| Instructions for the task |
Take the line containing "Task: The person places" and every line after it in the data below, and print them exactly as given, with nothing else.

| Extracted entries |

☆ ☆ ☆ ☆ ☆ ☆ ☆

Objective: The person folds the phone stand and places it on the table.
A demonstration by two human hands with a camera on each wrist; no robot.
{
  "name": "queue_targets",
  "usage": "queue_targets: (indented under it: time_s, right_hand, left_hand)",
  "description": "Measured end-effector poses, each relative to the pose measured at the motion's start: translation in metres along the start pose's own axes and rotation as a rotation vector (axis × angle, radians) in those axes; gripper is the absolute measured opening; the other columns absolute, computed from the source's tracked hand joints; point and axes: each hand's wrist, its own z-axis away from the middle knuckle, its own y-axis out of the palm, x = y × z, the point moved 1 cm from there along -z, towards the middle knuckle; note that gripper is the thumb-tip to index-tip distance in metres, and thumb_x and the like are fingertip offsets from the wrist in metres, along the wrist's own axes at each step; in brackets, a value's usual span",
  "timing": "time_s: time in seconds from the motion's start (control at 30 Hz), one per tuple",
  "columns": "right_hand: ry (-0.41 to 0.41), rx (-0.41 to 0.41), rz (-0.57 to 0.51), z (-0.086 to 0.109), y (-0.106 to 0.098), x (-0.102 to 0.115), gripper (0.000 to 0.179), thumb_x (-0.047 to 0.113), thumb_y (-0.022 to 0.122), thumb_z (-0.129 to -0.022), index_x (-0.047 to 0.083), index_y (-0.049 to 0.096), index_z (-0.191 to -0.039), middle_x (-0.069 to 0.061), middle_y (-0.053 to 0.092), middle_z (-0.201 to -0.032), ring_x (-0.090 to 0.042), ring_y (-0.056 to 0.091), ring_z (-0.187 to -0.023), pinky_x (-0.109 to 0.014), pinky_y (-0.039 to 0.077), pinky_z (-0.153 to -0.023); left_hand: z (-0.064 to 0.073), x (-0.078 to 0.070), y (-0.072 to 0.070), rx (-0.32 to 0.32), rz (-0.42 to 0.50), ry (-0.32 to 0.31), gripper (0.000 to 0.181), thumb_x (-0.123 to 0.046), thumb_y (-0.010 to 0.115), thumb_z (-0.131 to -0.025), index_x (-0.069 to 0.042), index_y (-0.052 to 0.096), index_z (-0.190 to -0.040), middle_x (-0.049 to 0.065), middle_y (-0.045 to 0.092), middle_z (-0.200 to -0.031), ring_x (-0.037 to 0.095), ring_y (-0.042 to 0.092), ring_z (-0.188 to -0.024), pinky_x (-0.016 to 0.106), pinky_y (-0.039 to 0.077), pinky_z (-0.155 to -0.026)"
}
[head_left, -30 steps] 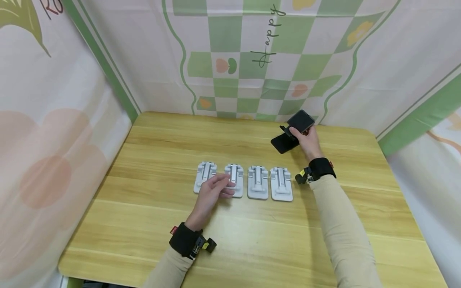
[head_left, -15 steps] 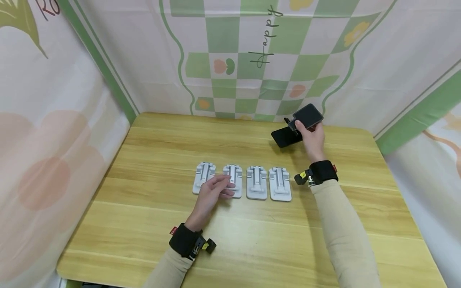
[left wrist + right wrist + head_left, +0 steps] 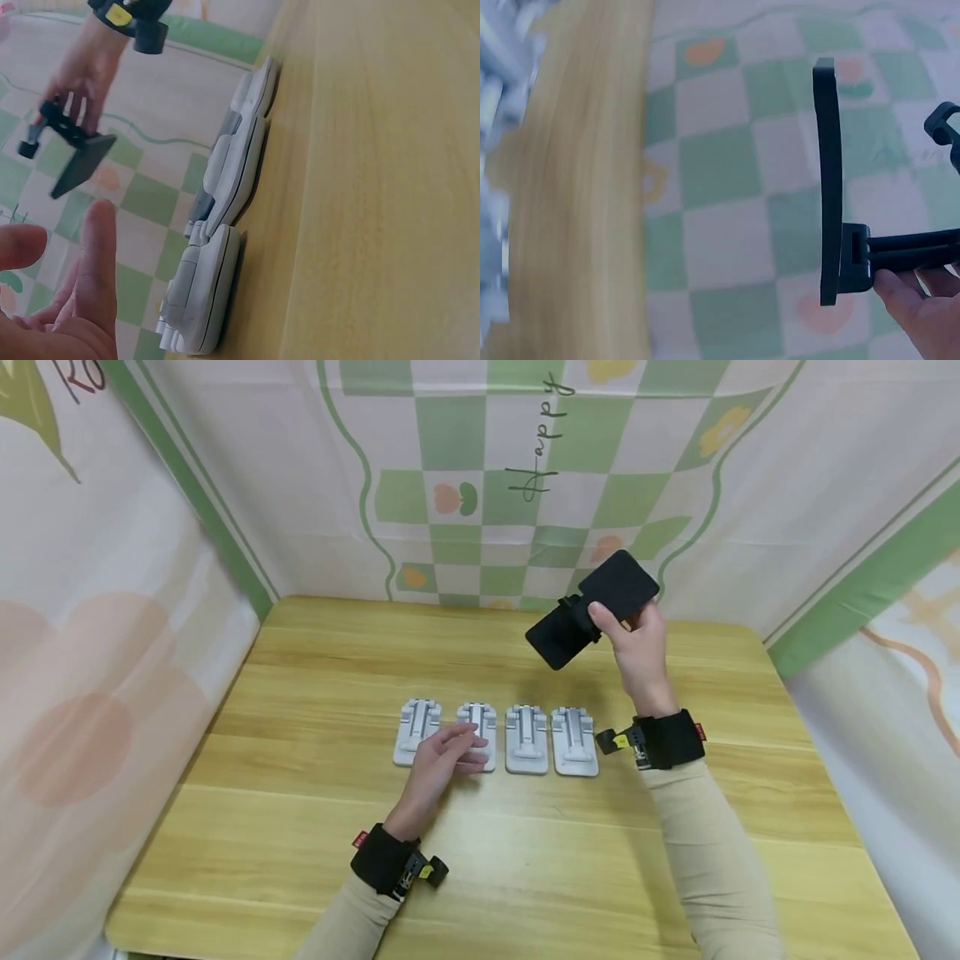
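Note:
My right hand [image 3: 637,647] grips a black folding phone stand [image 3: 617,583] above the back of the table, thumb on its hinge area. In the right wrist view the stand's flat plate [image 3: 829,187] stands edge-on with an arm reaching to the fingers. My left hand [image 3: 437,768] hovers with relaxed fingers over a row of folded white phone stands, partly covering the second stand [image 3: 486,752] from the left. The leftmost stand [image 3: 415,735] lies beside it, followed on the right by a third stand [image 3: 527,752] and a rightmost stand [image 3: 575,756]. The left hand holds nothing.
The wooden table [image 3: 285,835] reaches to a patterned cloth curtain [image 3: 457,435] hung at the back, with more cloth along the left and right sides. Each wrist wears a black band [image 3: 386,860] with a small camera.
The right hand has raised the black stand off the table and tilted it, bringing it a little nearer and left. The left hand and the white stands have stayed put.

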Motion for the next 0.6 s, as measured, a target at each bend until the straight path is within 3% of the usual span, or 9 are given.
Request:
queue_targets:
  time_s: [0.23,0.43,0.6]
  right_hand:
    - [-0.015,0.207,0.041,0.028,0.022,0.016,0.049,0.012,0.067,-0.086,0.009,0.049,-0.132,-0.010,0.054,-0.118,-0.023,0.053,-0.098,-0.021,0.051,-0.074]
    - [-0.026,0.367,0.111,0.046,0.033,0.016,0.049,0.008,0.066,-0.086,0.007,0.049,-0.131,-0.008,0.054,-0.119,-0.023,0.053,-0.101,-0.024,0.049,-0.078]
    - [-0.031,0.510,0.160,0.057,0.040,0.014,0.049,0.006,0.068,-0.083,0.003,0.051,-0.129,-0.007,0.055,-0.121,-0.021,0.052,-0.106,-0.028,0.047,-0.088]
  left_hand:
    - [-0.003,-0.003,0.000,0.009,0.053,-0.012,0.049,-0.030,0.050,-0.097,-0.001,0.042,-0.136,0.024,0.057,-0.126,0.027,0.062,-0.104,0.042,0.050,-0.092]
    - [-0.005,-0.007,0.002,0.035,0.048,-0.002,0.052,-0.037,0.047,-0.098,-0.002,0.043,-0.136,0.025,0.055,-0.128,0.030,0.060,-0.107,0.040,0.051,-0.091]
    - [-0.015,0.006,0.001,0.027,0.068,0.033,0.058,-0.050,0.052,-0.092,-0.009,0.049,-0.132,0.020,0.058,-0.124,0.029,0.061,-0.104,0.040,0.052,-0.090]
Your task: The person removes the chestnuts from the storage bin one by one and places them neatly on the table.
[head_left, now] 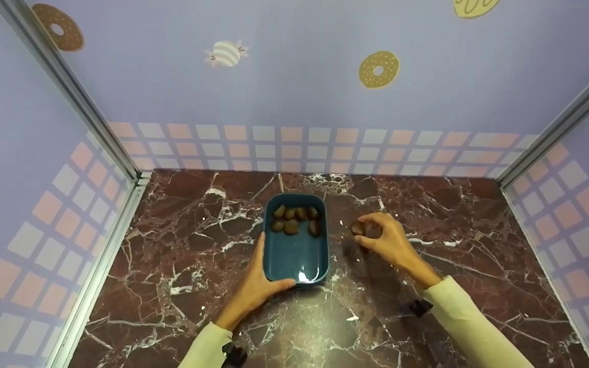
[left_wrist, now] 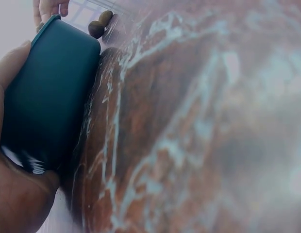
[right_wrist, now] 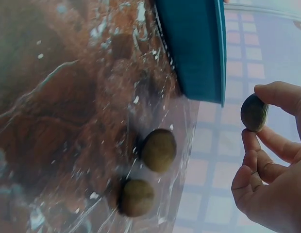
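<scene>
- Brown stone (right_wrist: 255, 112), held up off the table: I find it near three o'clock of the tray in my head view, well apart from the left hand.
- My right hand (head_left: 389, 240) has it pinched between thumb and fingertips, the gap just as wide as the stone; the other fingers curl below it, touching nothing else that I can see.
- The blue tray (head_left: 297, 258) stands on the table, its long sides running roughly from six o'clock to twelve.
- My left hand (head_left: 257, 288) braces it at seven o'clock: thumb and forefinger spread wide and nearly straight, one along the near end, the other against the nine o'clock side.
- Inside the tray, more stones (head_left: 291, 227) sit bunched toward twelve o'clock; the six o'clock half shows its bare floor.
- Two loose stones (right_wrist: 159, 150) lie on the table near six o'clock in my right wrist view, just beside each other, outside the tray.
- Beneath everything I see a red-brown marbled table (head_left: 212, 286); at twelve o'clock beyond it rises a lilac wall (head_left: 294, 92) with printed doughnuts and pink-and-white checks.
</scene>
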`<state>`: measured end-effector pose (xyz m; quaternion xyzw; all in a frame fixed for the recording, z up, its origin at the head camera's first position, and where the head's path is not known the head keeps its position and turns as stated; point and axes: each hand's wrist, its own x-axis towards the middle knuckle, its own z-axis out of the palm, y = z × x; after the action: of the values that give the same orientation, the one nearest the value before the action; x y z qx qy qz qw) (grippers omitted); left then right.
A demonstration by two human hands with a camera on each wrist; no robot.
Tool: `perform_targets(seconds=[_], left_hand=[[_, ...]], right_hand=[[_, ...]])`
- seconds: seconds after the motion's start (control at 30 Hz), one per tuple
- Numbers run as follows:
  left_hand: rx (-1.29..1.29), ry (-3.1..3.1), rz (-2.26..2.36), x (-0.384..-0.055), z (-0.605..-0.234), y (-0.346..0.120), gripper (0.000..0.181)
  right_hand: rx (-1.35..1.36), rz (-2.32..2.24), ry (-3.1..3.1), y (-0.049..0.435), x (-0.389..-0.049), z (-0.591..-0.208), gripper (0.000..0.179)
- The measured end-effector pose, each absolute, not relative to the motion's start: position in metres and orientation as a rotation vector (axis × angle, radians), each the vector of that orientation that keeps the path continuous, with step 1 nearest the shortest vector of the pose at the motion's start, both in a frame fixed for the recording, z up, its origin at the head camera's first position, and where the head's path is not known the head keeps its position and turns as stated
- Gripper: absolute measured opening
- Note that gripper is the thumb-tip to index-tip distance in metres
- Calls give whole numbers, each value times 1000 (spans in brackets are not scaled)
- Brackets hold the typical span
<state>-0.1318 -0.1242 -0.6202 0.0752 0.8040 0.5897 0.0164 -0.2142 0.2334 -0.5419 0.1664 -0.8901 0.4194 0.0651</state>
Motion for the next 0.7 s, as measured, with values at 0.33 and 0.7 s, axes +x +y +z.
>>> perform_targets(seconds=[0.33,0.7], left_hand=[[214,2473,1863,-131,-621,-124,144],[208,2484,1871,-132,-624,-123,144]], right_hand=[[418,1230,-2720,255,-212,-548,43],[345,1153,-2733,282,-213,-567,44]])
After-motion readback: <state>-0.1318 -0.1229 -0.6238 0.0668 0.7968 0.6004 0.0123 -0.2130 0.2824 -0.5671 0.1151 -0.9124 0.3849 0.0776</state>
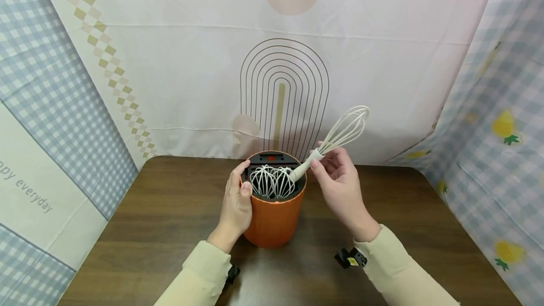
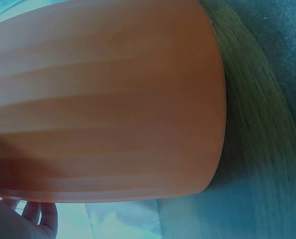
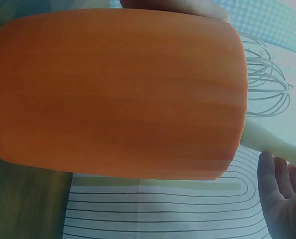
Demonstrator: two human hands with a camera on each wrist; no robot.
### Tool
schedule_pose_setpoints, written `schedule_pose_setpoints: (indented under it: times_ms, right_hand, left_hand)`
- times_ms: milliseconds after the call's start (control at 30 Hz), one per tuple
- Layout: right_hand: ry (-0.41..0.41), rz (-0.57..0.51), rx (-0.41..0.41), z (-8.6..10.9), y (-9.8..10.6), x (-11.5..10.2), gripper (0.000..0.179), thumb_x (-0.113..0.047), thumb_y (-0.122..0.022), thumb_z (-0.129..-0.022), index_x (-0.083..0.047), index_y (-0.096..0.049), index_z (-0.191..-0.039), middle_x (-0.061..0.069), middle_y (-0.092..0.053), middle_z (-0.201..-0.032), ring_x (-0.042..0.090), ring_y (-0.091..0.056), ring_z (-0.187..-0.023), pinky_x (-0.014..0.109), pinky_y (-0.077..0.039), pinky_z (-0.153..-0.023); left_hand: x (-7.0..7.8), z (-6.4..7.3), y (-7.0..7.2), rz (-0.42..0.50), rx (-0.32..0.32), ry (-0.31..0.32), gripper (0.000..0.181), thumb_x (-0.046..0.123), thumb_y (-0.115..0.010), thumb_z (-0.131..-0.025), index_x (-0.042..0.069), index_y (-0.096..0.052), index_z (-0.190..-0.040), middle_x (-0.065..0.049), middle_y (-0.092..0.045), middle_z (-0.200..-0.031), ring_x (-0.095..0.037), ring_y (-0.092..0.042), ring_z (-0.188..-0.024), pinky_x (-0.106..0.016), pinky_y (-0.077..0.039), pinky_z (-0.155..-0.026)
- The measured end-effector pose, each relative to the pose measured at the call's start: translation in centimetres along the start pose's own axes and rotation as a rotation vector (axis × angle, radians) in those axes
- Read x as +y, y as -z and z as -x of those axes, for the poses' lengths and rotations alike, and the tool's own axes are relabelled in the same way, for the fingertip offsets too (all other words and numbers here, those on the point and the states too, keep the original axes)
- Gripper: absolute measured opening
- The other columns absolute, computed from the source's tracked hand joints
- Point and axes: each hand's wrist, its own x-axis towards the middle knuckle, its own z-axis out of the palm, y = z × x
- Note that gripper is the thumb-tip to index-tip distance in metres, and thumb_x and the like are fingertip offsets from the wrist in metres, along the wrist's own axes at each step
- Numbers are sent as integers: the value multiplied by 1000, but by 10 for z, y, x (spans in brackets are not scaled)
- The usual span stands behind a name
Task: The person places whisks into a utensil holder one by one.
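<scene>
An orange utensil holder (image 1: 274, 223) with a black slotted insert stands upright on the table. At its left side my left hand (image 1: 237, 202) grips the upper wall, thumb and fingers at the rim. Between thumb and fingers my right hand (image 1: 340, 183) pinches a cream whisk (image 1: 343, 129) at the top of its handle. That whisk leans up to the right, wires uppermost, the handle's lower end at the holder's right rim. Two wire beater heads (image 1: 273, 182) stick up side by side from the holder. In the right wrist view the handle (image 3: 262, 137) meets the rim; its end is hidden.
The brown wooden table (image 1: 170, 230) carries the holder near its back edge. Behind it hangs a pale patterned cloth (image 1: 191, 84). Checked cloths hang on the left (image 1: 55, 60) and right (image 1: 488, 178). A small black device (image 1: 351, 258) is at the right wrist.
</scene>
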Motion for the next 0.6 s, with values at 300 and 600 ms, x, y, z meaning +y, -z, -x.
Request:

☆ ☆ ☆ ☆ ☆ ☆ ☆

| Problem solution |
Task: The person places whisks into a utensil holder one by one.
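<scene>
An orange utensil holder (image 1: 274, 223) with a black slotted insert stands upright on the table. At its left side my left hand (image 1: 237, 202) grips the upper wall, thumb and fingers at the rim. Between thumb and fingers my right hand (image 1: 340, 183) pinches a cream whisk (image 1: 343, 129) at the top of its handle. That whisk leans up to the right, wires uppermost, the handle's lower end at the holder's right rim. Two wire beater heads (image 1: 273, 182) stick up side by side from the holder. In the right wrist view the handle (image 3: 262, 137) meets the rim; its end is hidden.
The brown wooden table (image 1: 170, 230) carries the holder near its back edge. Behind it hangs a pale patterned cloth (image 1: 191, 84). Checked cloths hang on the left (image 1: 55, 60) and right (image 1: 488, 178). A small black device (image 1: 351, 258) is at the right wrist.
</scene>
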Motion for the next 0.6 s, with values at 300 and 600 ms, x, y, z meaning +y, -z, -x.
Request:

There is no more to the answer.